The lines to be extracted run from the start of the listing through the line containing "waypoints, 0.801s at"; copy them exactly and nothing else.

(Raw data)

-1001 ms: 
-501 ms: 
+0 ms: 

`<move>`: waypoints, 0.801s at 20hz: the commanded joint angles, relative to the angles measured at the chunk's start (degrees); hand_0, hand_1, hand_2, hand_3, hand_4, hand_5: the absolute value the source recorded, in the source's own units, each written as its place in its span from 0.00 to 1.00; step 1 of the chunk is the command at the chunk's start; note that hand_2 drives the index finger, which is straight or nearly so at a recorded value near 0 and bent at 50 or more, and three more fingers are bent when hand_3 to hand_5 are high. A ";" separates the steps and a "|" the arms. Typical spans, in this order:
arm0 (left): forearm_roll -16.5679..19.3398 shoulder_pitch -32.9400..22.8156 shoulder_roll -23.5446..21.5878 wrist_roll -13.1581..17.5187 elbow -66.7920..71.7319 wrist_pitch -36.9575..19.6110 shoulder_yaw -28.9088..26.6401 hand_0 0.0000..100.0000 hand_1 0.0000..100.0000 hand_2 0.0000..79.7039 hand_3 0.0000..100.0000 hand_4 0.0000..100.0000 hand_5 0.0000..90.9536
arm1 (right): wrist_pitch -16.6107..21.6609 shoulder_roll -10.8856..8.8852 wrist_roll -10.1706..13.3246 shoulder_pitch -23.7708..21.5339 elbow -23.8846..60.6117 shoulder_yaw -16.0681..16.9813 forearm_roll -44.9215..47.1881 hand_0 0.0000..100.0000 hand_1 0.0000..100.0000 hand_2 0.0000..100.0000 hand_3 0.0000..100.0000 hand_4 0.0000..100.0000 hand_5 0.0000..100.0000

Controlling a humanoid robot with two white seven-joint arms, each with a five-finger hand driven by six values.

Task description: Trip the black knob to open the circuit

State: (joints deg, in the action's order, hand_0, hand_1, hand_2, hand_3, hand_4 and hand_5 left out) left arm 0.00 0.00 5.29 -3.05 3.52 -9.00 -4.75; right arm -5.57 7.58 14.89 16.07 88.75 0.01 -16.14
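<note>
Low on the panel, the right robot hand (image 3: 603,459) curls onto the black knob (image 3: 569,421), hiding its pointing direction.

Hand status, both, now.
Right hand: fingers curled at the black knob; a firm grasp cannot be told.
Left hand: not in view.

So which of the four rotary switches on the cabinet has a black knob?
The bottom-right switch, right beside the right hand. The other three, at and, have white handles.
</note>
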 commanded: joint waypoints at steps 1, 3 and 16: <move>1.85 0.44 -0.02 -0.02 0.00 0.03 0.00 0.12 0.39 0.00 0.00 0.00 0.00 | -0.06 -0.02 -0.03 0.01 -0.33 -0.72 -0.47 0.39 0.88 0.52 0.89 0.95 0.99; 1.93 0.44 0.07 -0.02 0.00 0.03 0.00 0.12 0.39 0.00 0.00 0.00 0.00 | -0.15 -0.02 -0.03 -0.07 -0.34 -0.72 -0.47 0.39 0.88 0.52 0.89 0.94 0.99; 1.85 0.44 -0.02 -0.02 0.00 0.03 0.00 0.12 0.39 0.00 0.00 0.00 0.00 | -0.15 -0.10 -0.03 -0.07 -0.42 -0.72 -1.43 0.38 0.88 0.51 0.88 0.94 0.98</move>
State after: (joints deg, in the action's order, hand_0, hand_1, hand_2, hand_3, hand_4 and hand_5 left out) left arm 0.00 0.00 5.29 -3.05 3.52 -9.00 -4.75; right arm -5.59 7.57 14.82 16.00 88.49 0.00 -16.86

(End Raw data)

Response:
-1001 ms: 
-501 ms: 
+0 ms: 

`<move>`: waypoints, 0.801s at 20hz: the commanded joint angles, relative to the angles measured at the chunk's start (degrees); hand_0, hand_1, hand_2, hand_3, hand_4, hand_5: the absolute value the source recorded, in the source's own units, each written as its place in its span from 0.00 to 1.00; step 1 of the chunk is the command at the chunk's start; note that hand_2 drives the index finger, which is straight or nearly so at a recorded value near 0 and bent at 50 or more, and three more fingers are bent when hand_3 to hand_5 are high. A ";" separates the steps and a "|" the arms. Typical spans, in this order:

Nothing else is needed to complete the answer.